(Beginning of PROVIDED DATA)

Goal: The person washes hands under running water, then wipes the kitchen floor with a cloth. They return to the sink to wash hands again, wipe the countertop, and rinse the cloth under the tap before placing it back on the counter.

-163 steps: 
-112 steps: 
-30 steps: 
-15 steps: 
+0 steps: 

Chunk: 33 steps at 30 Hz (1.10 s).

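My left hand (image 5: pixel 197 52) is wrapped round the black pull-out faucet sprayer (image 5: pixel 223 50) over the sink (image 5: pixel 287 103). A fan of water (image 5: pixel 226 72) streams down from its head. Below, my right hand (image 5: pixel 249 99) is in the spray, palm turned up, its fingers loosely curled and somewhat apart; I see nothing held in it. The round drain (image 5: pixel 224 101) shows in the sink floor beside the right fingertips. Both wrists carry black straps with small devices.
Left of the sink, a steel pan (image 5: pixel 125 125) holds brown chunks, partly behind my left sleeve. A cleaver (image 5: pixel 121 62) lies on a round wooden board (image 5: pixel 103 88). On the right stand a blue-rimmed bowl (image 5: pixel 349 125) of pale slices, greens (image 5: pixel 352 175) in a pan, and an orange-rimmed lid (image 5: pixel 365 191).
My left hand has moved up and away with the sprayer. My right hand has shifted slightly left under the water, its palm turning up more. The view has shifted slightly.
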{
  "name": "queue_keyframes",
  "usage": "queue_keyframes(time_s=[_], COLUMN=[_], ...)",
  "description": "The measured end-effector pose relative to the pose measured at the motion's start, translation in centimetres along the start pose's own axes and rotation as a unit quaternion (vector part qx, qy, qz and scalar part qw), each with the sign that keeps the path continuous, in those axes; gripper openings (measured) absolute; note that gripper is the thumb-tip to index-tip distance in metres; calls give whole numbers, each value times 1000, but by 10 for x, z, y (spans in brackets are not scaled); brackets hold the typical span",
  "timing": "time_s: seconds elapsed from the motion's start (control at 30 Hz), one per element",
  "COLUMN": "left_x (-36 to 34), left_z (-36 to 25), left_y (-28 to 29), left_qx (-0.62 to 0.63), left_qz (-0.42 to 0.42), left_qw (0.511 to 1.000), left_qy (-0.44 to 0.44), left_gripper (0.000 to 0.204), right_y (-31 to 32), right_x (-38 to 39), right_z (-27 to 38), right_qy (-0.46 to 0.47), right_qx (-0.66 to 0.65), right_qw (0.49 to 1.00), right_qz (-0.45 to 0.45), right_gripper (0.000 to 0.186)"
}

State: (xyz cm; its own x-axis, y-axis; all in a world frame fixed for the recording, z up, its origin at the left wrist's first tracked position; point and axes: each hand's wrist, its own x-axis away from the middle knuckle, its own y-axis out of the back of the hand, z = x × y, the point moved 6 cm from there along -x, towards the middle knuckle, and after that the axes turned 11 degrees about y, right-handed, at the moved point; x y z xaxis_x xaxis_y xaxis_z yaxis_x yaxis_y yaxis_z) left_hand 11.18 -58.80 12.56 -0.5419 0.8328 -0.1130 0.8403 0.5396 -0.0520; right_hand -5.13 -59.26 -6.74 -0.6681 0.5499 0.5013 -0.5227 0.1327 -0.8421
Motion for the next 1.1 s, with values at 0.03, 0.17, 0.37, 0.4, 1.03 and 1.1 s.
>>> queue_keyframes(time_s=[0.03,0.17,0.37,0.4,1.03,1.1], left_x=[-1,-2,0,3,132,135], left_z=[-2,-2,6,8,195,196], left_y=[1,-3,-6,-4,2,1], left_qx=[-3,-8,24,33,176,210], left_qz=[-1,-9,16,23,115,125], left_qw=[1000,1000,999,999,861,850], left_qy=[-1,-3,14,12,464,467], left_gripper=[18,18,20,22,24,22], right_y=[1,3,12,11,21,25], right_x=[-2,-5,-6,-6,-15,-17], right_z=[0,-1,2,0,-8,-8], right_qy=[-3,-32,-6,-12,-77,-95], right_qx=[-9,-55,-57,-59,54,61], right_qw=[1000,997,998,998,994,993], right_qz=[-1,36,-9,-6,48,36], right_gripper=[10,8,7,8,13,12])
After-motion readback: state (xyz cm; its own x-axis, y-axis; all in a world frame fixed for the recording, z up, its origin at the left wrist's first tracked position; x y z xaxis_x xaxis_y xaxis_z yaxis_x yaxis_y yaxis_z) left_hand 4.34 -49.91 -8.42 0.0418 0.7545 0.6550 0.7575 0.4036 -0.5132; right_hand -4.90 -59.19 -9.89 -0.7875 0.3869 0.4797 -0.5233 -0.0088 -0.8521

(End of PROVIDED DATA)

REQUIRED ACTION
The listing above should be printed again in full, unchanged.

RESPONSE TO THIS EXERCISE
Goal: The person washes hands under running water, then wipes the kitchen floor with a cloth. They return to the sink to wash hands again, wipe the countertop, and rinse the cloth under the tap before placing it back on the counter.

-163 steps: 
-112 steps: 
-30 steps: 
-15 steps: 
+0 steps: 

Chunk: 33 steps at 30 Hz (1.10 s).

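My left hand (image 5: pixel 197 52) is wrapped round the black pull-out faucet sprayer (image 5: pixel 223 50) over the sink (image 5: pixel 287 103). A fan of water (image 5: pixel 226 72) streams down from its head. Below, my right hand (image 5: pixel 249 99) is in the spray, palm turned up, its fingers loosely curled and somewhat apart; I see nothing held in it. The round drain (image 5: pixel 224 101) shows in the sink floor beside the right fingertips. Both wrists carry black straps with small devices.
Left of the sink, a steel pan (image 5: pixel 125 125) holds brown chunks, partly behind my left sleeve. A cleaver (image 5: pixel 121 62) lies on a round wooden board (image 5: pixel 103 88). On the right stand a blue-rimmed bowl (image 5: pixel 349 125) of pale slices, greens (image 5: pixel 352 175) in a pan, and an orange-rimmed lid (image 5: pixel 365 191).
My left hand has moved up and away with the sprayer. My right hand has shifted slightly left under the water, its palm turning up more. The view has shifted slightly.
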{
  "name": "queue_keyframes",
  "usage": "queue_keyframes(time_s=[_], COLUMN=[_], ...)",
  "description": "The measured end-effector pose relative to the pose measured at the motion's start, translation in centimetres along the start pose's own axes and rotation as a unit quaternion (vector part qx, qy, qz and scalar part qw), each with the sign that keeps the path continuous, in those axes; gripper openings (measured) absolute; note that gripper is the thumb-tip to index-tip distance in metres; calls give whole numbers, each value times 1000, but by 10 for x, z, y (spans in brackets are not scaled); brackets hold the typical span",
  "timing": "time_s: seconds elapsed from the motion's start (control at 30 Hz), one per element",
  "COLUMN": "left_x (-36 to 34), left_z (-36 to 25), left_y (-28 to 29), left_qx (-0.62 to 0.63), left_qz (-0.42 to 0.42), left_qw (0.511 to 1.000), left_qy (-0.44 to 0.44), left_gripper (0.000 to 0.204), right_y (-31 to 32), right_x (-38 to 39), right_z (-27 to 38), right_qy (-0.46 to 0.47), right_qx (-0.66 to 0.65), right_qw (0.49 to 1.00), right_qz (-0.45 to 0.45), right_gripper (0.000 to 0.186)"
}

State: (xyz cm; its own x-axis, y-axis; all in a world frame fixed for the recording, z up, its origin at the left wrist's first tracked position; point and axes: each hand's wrist, its own x-axis away from the middle knuckle, its own y-axis out of the back of the hand, z = x × y, the point moved 6 cm from there along -x, towards the middle knuckle, and after that the axes turned 11 degrees about y, right-handed, at the moved point; x y z xaxis_x xaxis_y xaxis_z yaxis_x yaxis_y yaxis_z) left_hand 11.18 -58.80 12.56 -0.5419 0.8328 -0.1130 0.8403 0.5396 -0.0520; right_hand -5.13 -59.26 -6.74 -0.6681 0.5499 0.5013 -0.5227 0.1327 -0.8421
Motion for the next 1.1 s, with values at 0.03, 0.17, 0.37, 0.4, 1.03 and 1.1 s.
>>> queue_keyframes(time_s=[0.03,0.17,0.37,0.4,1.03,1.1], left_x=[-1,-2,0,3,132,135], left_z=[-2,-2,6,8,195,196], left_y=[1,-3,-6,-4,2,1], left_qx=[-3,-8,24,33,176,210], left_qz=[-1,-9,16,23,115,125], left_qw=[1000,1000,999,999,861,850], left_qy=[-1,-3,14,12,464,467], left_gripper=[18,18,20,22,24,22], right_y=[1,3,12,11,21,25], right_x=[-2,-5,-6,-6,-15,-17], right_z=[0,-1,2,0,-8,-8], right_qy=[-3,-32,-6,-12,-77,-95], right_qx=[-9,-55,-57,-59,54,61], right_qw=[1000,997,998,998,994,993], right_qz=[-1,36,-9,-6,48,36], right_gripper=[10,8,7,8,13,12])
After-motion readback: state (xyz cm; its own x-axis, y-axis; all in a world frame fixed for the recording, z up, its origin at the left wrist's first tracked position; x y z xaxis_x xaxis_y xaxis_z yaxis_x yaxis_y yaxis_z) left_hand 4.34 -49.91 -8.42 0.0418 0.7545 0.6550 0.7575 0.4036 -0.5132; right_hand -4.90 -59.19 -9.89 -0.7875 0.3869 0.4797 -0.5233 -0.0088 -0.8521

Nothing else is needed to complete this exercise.